On February 11, Lurancy, or rather “Mary”, was allowed to go home with the Roff’s. Mr. and Mrs. Vennum agreed that it would be for the best, although they desperately hoped that Lurancy would regain her true identity. The Roff’s however, saw this as a miracle, as though Mary had returned from the grave.
Lurancy was taken across town and as they traveled, they passed by the former Roff home, where they had been living when Mary died. She demanded to know why they were not returning there and they had to explain that they had moved a few years back. Further evidence that Lurancy was now Mary Roff?
For the next several months, Lurancy lived as Mary and seemed to have completely forgotten her former life. She did however, tell her mother that she would only be with them until “some time in May”. As time passed, Lurancy continued to show that she knew more about the Roff family, their possessions and habits, than she could have possibly known if she had been faking the whole thing. Many of the incidents and remembrances that she referred to had taken place years before Lurancy had even been born.
Of course, not everyone in Watseka believed that Mary had taken possession of Lurancy’s body and ridiculed the very idea of it. Several of the doctors who had attempted to treat Lurancy started scathing rumors about Dr. Stevens and the Vennum’s pastor pleaded with them to have Lurancy committed. He predicted a time when they would wish that they had followed his advice.
In early May, Lurancy told the Roff family that it was time for her to leave. She became very sad and despondent and would spend the day going from one family member to the next, hugging them and touching them at every opportunity. She wept often at the thought of leaving her “real family” and over the next couple of weeks, a battle raged for control of Lurancy’s physical body. At one moment, Lurancy would announce that she had to leave and at the next moment, Mary would cling to her father and cry over the idea of leaving him.
Finally, on May 21, Lurancy returned home to the Vennum’s. She displayed none of the strange symptoms of her earlier illness and her parents were convinced that somehow she had been cured, thanks to intervention by the spirit of Mary Roff. She soon became a happy and healthy young woman, suffering no ill effects from her strange experience.
She also remained in touch with the Roff family for the rest of her life.

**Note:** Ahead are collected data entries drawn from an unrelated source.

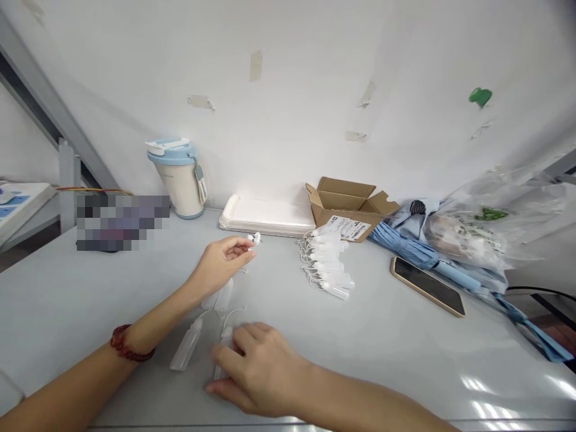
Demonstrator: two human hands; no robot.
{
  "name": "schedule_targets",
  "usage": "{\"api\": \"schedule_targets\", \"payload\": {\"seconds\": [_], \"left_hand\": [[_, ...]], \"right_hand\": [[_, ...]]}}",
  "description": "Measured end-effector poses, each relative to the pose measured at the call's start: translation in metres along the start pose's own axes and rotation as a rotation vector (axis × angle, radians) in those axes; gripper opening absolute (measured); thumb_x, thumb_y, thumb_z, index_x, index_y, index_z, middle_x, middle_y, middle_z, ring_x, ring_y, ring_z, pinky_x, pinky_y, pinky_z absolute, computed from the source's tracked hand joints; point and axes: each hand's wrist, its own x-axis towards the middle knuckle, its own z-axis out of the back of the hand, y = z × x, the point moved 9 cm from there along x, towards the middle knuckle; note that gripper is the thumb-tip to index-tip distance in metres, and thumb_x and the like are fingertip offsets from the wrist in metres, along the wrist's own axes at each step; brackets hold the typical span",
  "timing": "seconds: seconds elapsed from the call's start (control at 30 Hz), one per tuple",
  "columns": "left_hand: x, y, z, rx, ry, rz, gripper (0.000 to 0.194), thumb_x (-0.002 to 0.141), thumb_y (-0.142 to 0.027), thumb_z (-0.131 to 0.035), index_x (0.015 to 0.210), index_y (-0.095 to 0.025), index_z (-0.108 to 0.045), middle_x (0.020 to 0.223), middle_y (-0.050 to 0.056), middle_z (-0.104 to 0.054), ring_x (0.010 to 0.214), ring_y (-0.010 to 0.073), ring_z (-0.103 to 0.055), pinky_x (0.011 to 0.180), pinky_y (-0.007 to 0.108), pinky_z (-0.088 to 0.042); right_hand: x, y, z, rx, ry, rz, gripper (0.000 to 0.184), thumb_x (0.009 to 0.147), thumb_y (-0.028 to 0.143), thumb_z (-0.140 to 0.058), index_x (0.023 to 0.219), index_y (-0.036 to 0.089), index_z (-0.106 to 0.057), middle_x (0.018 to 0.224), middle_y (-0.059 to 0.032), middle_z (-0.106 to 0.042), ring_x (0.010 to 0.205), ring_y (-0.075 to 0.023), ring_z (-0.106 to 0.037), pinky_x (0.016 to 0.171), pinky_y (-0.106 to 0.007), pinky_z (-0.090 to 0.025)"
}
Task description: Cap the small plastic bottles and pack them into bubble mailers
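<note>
My left hand (227, 261) is closed in a pinch, with a tiny white piece at its fingertips. Right beside them on the table lie more small white pieces (256, 238). Nearer to me, my right hand (265, 366) is curled around a small translucent plastic bottle (221, 366), whose thin white tail points away. A similar bottle (186, 345) lies to the left of it. Another bottle (224, 297) is partly covered by my left wrist. To the right, several such bottles (328, 264) lie in a row, tails pointing left.
Against the wall are a stack of white trays (270, 216), an opened cardboard box (344, 201) and a cream tumbler (180, 186) with a blue lid. On the right lie a phone (427, 287), a folded blue umbrella (405, 246) and a clear plastic bag (490, 228). A blurred-out item (121, 225) sits left.
</note>
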Motion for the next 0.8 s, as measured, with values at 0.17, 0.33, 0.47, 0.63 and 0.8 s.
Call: {"api": "schedule_targets", "payload": {"seconds": [0.17, 0.33, 0.47, 0.63, 0.8], "left_hand": [[-0.005, -0.006, 0.004, -0.004, -0.011, 0.066, 0.029, 0.073, -0.037, -0.066, 0.092, -0.016, -0.065, 0.074, 0.001, -0.063, 0.068, 0.0142, -0.057, 0.062, 0.024, -0.046], [-0.009, -0.010, 0.000, -0.018, 0.032, 0.075, 0.028, 0.074, -0.038, -0.066, 0.092, -0.017, -0.065, 0.072, 0.000, -0.063, 0.067, 0.0132, -0.057, 0.063, 0.024, -0.046], [-0.011, -0.010, -0.002, -0.028, 0.052, 0.075, 0.027, 0.074, -0.038, -0.067, 0.092, -0.018, -0.065, 0.073, 0.000, -0.064, 0.069, 0.0144, -0.059, 0.066, 0.026, -0.048], [-0.010, -0.006, -0.005, -0.072, 0.090, 0.116, 0.025, 0.073, -0.036, -0.068, 0.090, -0.018, -0.066, 0.080, 0.002, -0.068, 0.072, 0.0159, -0.063, 0.072, 0.029, -0.050], [-0.012, -0.002, -0.020, -0.206, 0.271, 0.133, 0.025, 0.073, -0.035, -0.070, 0.092, -0.019, -0.068, 0.090, 0.003, -0.069, 0.079, 0.0157, -0.062, 0.079, 0.030, -0.048]], "right_hand": [[-0.005, -0.018, 0.005, -0.010, 0.087, -0.106, 0.021, 0.092, 0.037, -0.043, 0.092, 0.021, -0.056, 0.065, 0.0004, -0.058, 0.050, -0.0130, -0.049, 0.048, -0.026, -0.030], [-0.009, -0.038, 0.010, -0.032, 0.093, -0.190, 0.022, 0.093, 0.034, -0.041, 0.088, 0.020, -0.057, 0.061, 0.0005, -0.058, 0.048, -0.0123, -0.050, 0.047, -0.025, -0.027], [-0.010, -0.049, 0.023, -0.233, -0.070, -0.153, 0.018, 0.091, 0.026, -0.043, 0.085, 0.018, -0.058, 0.058, -0.0009, -0.055, 0.048, -0.0131, -0.048, 0.047, -0.026, -0.025], [-0.013, -0.051, 0.041, -0.409, -0.238, -0.064, 0.018, 0.078, 0.008, -0.049, 0.091, 0.017, -0.057, 0.059, -0.0011, -0.052, 0.049, -0.0133, -0.044, 0.048, -0.027, -0.025], [-0.013, -0.051, 0.056, -0.332, -0.307, -0.098, 0.012, 0.082, 0.013, -0.047, 0.084, 0.019, -0.058, 0.058, -0.0001, -0.048, 0.050, -0.0124, -0.039, 0.048, -0.026, -0.025]]}}
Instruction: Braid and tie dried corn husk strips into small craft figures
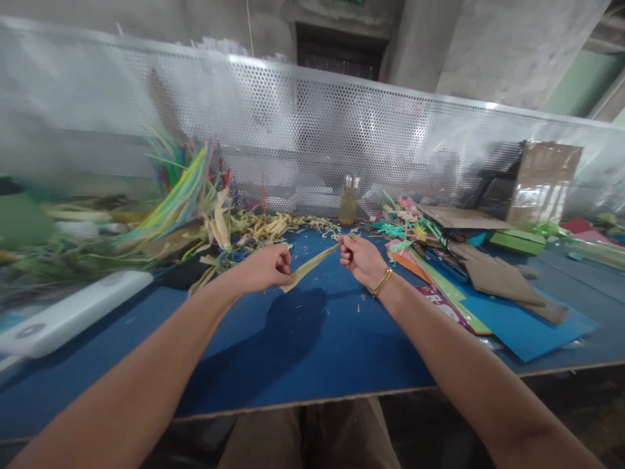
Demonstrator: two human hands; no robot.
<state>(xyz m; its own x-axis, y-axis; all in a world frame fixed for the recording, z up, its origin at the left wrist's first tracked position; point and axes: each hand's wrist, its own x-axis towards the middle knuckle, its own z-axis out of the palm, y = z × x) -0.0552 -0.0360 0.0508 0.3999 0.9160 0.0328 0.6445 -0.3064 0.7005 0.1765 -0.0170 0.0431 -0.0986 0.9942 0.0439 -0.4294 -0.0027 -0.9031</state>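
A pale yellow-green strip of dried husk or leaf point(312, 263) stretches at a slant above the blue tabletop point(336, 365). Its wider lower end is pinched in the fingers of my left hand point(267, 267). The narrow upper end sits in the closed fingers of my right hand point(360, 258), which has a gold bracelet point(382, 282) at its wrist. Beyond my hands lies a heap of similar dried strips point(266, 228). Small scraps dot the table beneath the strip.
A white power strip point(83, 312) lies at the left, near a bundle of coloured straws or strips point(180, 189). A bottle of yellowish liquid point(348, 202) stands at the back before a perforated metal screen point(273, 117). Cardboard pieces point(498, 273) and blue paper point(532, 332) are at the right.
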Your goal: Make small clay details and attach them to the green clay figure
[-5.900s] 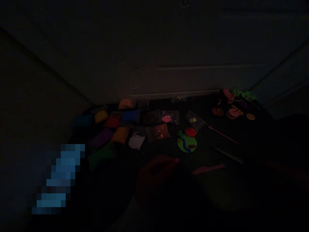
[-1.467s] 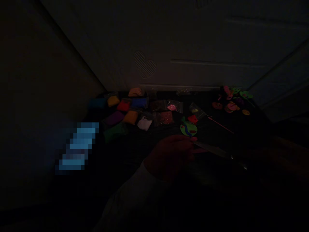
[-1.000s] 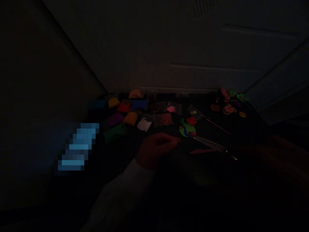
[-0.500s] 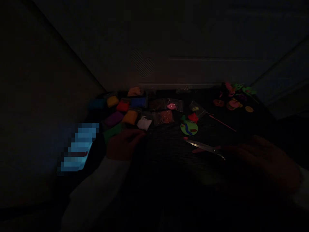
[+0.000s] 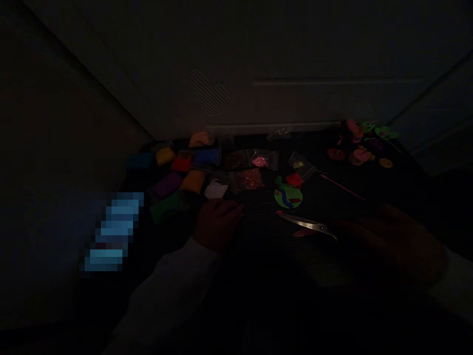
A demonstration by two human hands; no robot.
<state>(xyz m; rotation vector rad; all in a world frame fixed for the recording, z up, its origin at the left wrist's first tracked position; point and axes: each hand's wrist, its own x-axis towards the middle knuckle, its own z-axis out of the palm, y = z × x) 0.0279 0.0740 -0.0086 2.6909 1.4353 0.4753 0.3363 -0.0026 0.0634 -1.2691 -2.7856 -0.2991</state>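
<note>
The scene is very dark. My left hand [image 5: 218,224] is low over the black tabletop, just in front of the white clay packet [image 5: 216,189]. Its fingers are bent and drawn together; whatever they may pinch is too dark to make out. On the right, my right hand [image 5: 402,241] is around the handle end of a pair of scissors [image 5: 305,223], whose grips are lost in shadow. The blades point left, with a small pink bit [image 5: 279,212] at the tip and a pink strip [image 5: 305,232] beside them. Behind lies a green disc [image 5: 283,198] with blue and red pieces on it.
Colored clay packets, among them a purple one [image 5: 168,184] and a blue one [image 5: 207,156], lie left. A lit, pixelated screen [image 5: 114,231] is beyond them. A pink stick [image 5: 343,187] and clay figures [image 5: 360,156] are at right. A wall [image 5: 295,103] rises behind.
My left hand has moved right, away from the green packet to in front of the white one. The scissors and my right hand have shifted slightly left. The view has shifted a little too.
</note>
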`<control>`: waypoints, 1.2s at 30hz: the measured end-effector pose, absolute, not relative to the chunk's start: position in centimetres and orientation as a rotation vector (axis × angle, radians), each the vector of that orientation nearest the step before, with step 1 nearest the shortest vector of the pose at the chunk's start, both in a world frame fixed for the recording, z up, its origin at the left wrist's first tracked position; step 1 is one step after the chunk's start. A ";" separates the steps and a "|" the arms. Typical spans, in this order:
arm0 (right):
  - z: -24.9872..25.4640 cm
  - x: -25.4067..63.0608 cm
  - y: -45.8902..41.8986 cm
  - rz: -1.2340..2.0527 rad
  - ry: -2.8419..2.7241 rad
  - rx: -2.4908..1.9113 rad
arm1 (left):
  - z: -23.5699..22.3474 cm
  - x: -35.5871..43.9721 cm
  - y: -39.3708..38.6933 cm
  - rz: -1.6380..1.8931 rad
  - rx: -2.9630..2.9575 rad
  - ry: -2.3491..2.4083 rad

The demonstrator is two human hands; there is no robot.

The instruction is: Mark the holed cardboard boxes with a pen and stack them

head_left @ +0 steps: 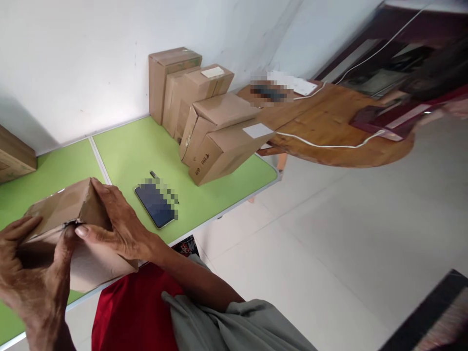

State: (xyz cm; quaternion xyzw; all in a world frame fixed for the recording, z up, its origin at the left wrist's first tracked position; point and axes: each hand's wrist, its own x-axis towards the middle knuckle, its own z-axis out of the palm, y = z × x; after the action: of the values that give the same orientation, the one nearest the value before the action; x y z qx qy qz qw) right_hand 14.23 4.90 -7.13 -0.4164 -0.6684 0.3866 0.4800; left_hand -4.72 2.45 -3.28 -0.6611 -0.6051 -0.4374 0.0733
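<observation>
A brown cardboard box point(102, 268) rests at the front edge of the green table point(124, 146), close to my body. My left hand point(40, 278) grips its left side, fingers over the top and thumb at a torn-looking corner. From the right, my right hand point(120, 224) clasps the same box, its thumb meeting the left thumb at that dark, ragged corner. The box's underside and far side are hidden. To the right of the box lies a dark smartphone point(154, 204), with a small slim dark object point(153, 174) just beyond it.
Several closed cardboard boxes point(223, 156) stand in a row toward the wall. Another carton point(14, 153) is at the far left. A wooden table point(329, 122) with a white cable point(329, 145) adjoins on the right. Another person's arm point(438, 114) shows at the right edge.
</observation>
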 end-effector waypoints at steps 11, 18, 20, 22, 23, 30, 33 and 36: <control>-13.8 22.6 4.3 0.613 -1.430 -1.614 | -3.1 -3.8 4.0 -1.285 -1.942 -1.734; -12.4 26.2 4.7 0.535 -1.480 -2.132 | -3.2 -2.8 4.6 -1.271 -1.986 -1.704; -12.6 26.3 4.7 0.569 -1.485 -2.180 | -3.1 -2.8 4.6 -1.259 -1.994 -1.711; -13.0 26.3 4.9 0.610 -1.498 -2.226 | -2.9 -2.8 4.5 -1.208 -2.027 -1.707; -13.1 26.3 5.1 0.635 -1.507 -2.245 | -2.8 -2.7 4.4 -1.173 -2.049 -1.706; -13.4 27.5 6.2 0.782 -1.638 -2.224 | -2.5 -2.6 3.6 -1.039 -2.163 -1.692; -13.2 28.2 6.3 0.804 -1.709 -2.171 | -2.7 -2.8 3.5 -1.023 -2.174 -1.680; -13.1 28.5 6.3 0.818 -1.774 -2.141 | -2.7 -2.9 3.3 -1.033 -2.168 -1.702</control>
State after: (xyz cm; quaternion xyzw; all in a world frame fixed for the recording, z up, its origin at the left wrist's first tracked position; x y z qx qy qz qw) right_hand 28.53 6.33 -13.08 -0.7333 -0.6075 0.2801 0.1212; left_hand -2.87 3.34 -2.69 -0.7329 -0.5754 -0.3492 0.0990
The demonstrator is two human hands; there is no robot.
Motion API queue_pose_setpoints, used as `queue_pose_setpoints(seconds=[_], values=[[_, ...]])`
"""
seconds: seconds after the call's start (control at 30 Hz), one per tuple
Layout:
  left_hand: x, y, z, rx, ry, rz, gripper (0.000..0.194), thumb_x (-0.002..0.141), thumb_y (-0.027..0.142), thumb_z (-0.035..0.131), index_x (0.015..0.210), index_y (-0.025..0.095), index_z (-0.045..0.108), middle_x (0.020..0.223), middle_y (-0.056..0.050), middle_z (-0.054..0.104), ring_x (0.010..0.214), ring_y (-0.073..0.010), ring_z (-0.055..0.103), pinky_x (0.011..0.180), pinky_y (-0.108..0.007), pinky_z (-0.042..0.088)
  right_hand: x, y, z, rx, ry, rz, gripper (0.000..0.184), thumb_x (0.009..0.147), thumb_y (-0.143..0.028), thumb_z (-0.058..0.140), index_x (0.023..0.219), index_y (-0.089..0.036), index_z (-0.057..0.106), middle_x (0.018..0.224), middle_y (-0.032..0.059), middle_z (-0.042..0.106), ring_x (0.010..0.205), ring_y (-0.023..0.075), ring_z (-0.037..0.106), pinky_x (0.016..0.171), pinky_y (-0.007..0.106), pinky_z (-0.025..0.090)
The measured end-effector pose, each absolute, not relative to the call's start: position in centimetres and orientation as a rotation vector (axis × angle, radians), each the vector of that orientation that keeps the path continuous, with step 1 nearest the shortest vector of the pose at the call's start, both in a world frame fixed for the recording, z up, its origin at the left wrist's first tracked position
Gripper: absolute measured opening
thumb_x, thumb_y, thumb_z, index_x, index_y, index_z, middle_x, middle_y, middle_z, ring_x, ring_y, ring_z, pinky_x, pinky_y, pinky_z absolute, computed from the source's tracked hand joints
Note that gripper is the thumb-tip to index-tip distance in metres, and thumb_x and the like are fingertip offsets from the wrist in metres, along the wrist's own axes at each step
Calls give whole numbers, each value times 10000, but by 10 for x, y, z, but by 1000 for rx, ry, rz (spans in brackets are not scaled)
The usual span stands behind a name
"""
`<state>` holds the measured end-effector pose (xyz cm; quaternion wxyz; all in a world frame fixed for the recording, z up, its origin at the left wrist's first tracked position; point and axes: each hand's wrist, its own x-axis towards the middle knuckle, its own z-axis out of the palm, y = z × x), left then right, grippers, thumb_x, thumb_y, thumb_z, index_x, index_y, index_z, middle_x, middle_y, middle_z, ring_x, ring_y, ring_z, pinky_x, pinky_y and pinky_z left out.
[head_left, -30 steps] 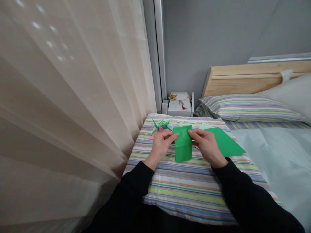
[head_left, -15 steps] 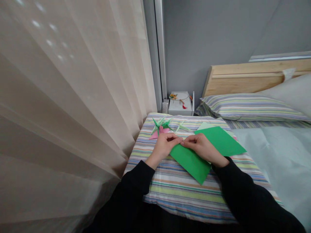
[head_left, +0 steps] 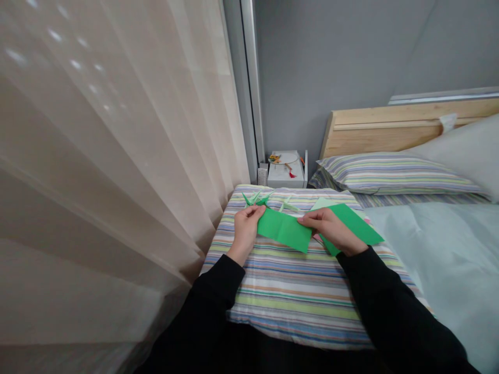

Although she had no memories of her time as Mary, she still felt a curious closeness to them that she could never really explain. During occasional visits to their home, Lurancy would sometimes allow Mary to take control of her so that she could communicate with her family.
Eight years later, when Lurancy turned 18, she married a local farmer named George Binning and two years later, they moved to Rawlins County, Kansas. They bought a farm there and had 11 children. Lurancy died in the late 1940’s while she was in California visiting one of her daughters.
Asa Roff and his wife received hundreds of letters, from believers and skeptics alike, after the story of the possession was printed on the front page of the Watseka newspaper. After a year of constant hounding and scorn from neighbors, they left Watseka and moved to Emporia, Kansas. Seven years later, they returned to Watseka to live with Minerva and her husband. They died of old age and are buried in Watseka.
The Vennum’s stayed on in Watseka for many years but after the death of her husband, Lucinda Vennum moved to Kansas with Lurancy and her children.
Dr. Stevens lectured on the “Watseka Wonder” for eight years before dying in Chicago in 1886.
Mary Roff was never heard from again.
http://www.prairieghosts.com/wonder.html

For anyone who is interested, there are several books on Lurancy, one called 'Child Possessed' that I read when I was about 14.

Hammy x x x
Thistle
Thanks Hams thumbsup.gif

I'd only hears the basics about this story before now. I have to admit to being a hooooooge old sceptic when it comes to possession but there are a few cases such as this one that make you think twice.

Does anyone have any logcal explanation for how this little girl could have known so much about Mary Roff?
dancin'hamster
Umm..............nope!

That's why the story is still one of the best on record.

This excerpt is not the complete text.